Este tema también ha sido un motivo de preocupación para el primer ministro japonés. Según las autoridades migratorias del país, el número de residentes extranjeros en Japón alcanzó un récord de 3,8 millones a finales de 2024. Además, el turismo ha alcanzado también una cifra histórica y casi 37 millones de personas visitaron el país el año pasado, generando numerosos roces con los locales.

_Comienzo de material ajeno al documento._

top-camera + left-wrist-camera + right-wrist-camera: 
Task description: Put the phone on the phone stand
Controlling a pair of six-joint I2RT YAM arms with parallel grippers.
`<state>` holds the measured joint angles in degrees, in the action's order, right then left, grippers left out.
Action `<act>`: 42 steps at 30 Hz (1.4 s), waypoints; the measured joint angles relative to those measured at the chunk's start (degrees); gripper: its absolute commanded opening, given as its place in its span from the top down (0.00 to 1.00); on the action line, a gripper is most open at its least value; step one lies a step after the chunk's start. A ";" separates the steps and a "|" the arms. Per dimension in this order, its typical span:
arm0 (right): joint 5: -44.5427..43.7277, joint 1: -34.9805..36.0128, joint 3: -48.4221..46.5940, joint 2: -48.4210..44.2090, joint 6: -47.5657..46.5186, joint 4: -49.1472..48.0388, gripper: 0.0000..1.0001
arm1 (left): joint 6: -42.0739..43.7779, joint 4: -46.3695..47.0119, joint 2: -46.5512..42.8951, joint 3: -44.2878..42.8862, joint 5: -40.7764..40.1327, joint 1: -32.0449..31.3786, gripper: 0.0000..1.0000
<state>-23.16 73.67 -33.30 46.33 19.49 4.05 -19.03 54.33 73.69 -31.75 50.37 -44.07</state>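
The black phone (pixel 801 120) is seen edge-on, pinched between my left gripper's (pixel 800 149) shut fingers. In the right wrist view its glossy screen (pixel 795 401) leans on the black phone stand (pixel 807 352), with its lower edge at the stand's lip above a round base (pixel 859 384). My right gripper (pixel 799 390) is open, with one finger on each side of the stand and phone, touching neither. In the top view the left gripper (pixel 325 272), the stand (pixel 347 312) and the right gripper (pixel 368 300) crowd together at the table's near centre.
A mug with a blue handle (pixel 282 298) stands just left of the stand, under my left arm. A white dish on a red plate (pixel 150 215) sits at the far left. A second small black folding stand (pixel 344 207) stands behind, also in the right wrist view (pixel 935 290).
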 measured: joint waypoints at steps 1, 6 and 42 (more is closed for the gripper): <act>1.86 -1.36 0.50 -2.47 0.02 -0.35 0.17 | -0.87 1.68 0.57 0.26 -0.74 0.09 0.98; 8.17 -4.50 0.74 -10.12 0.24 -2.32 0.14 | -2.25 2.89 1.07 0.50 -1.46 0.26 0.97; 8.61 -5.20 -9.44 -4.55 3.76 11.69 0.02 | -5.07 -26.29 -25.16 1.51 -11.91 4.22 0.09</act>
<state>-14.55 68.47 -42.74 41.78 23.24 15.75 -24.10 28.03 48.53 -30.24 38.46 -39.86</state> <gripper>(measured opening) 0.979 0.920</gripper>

A pesar de que el Gobierno nipón ha afirmado que tomará medidas para que estos números no afecten a una población sacudida por los altos índices de inflación, el partido Sanseito sostiene que no es suficiente. Y así lo piensan los votantes que han decidido apoyar a la formación populista que pide volver a los “valores tradicionales” del país. Para ello, persigue políticas nacionalistas, ayudar a las familias que tengan hijos y derogar las leyes sobre los derechos LGBT.
Pero una de las estrategias con más resultado de Sohei Kamiya es apostar por un discurso contra los políticos tradicionales y el orden establecido. “Muchos de sus seguidores son votantes primerizos: descontentos que sienten que los partidos tradicionales no tienen nada que ofrecerles”, dice Michael Cucek, experto en política japonesa de la Universidad Temple de Tokio, a The Guardian.

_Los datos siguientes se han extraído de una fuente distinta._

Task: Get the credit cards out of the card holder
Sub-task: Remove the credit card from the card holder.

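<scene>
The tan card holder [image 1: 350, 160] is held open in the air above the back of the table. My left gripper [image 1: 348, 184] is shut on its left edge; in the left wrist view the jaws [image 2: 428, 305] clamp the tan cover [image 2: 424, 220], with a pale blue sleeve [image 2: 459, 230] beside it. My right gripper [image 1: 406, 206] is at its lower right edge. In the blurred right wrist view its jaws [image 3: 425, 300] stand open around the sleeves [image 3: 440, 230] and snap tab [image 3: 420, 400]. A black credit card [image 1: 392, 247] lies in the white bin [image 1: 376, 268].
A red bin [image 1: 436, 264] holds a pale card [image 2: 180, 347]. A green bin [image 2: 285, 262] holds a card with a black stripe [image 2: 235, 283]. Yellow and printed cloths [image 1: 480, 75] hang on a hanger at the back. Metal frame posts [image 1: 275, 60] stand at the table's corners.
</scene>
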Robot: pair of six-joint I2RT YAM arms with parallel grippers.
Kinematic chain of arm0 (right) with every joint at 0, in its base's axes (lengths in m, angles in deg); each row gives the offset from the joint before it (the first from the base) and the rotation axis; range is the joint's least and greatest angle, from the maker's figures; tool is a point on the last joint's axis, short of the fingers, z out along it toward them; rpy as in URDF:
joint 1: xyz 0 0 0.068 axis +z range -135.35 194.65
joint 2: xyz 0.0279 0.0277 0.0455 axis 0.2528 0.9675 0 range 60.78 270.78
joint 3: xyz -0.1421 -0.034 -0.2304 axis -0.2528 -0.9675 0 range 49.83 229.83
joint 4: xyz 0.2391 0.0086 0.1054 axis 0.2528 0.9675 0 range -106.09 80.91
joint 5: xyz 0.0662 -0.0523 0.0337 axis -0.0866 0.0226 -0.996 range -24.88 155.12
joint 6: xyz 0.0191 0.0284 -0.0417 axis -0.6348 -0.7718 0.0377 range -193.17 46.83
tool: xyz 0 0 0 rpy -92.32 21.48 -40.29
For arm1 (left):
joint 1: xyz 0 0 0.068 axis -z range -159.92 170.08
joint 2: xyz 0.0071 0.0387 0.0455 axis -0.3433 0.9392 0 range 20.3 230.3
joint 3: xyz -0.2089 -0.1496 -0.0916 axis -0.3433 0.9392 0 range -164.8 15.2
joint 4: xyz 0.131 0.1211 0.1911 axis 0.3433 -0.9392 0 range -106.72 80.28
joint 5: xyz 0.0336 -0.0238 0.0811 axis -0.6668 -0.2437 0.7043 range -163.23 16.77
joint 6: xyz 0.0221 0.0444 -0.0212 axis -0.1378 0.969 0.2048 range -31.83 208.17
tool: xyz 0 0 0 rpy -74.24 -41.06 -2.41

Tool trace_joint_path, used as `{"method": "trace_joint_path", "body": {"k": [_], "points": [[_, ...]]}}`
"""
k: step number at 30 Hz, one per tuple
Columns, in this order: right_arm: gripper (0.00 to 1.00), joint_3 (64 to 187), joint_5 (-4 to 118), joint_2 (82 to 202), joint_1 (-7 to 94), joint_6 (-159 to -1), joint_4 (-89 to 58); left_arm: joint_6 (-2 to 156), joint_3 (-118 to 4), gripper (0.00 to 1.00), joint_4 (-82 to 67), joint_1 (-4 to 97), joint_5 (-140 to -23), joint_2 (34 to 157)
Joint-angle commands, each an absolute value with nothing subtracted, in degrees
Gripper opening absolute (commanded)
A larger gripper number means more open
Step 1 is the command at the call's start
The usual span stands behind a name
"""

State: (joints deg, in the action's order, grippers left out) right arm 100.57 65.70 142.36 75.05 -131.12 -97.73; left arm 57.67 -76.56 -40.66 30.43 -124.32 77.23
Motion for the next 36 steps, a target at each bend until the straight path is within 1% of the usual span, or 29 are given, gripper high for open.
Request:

A pesar de que el número de diputados de Sanseito está lejos de obtener una mayoría, sí ha sido uno de los factores para fraccionar el voto y debilitar al Partido Liberal Demócrata. Jeffrey Hall, profesor de Estudios Japoneses en la Universidad de Estudios Internacionales de Kanda, afirmó para BBC que el apoyo a partidos más de derecha ha alejado a los votantes conservadores de la formación de Ishiba. "Muchos partidarios del ex primer ministro Shinzo Abe consideran que el primer ministro no es lo suficientemente conservador. Creen que carece de las visiones nacionalistas sobre la historia y de la firme postura contra China que tenía Abe", sostuvo.

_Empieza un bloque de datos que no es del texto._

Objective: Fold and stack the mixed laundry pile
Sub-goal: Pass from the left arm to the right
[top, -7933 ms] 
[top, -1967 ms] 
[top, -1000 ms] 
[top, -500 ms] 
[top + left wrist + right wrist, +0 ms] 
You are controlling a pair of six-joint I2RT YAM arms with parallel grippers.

En este escenario, Sanseito es una de las opciones para demostrar un rechazo a las políticas del Gobierno. "El éxito de (los partidos de oposición) en este momento demuestra que los votantes están hartos del statu quo de la política del establishment", añadió Rintaro Nishimura, del think tank The Asia Group, a la cadena británica.
La política japonesa era la política de la constancia y la estabilidad. Y ese hilo siempre presente era el Partido Liberal Democrático (LDP). La formación conservadora ha dominado la política japonesa desde su fundación en 1955, gobernando casi ininterrumpidamente (con dos pequeños paréntesis, entre 1993-1994, y de 2009 a 2012) desde entonces. 76 años de la corta historia del Japón moderno.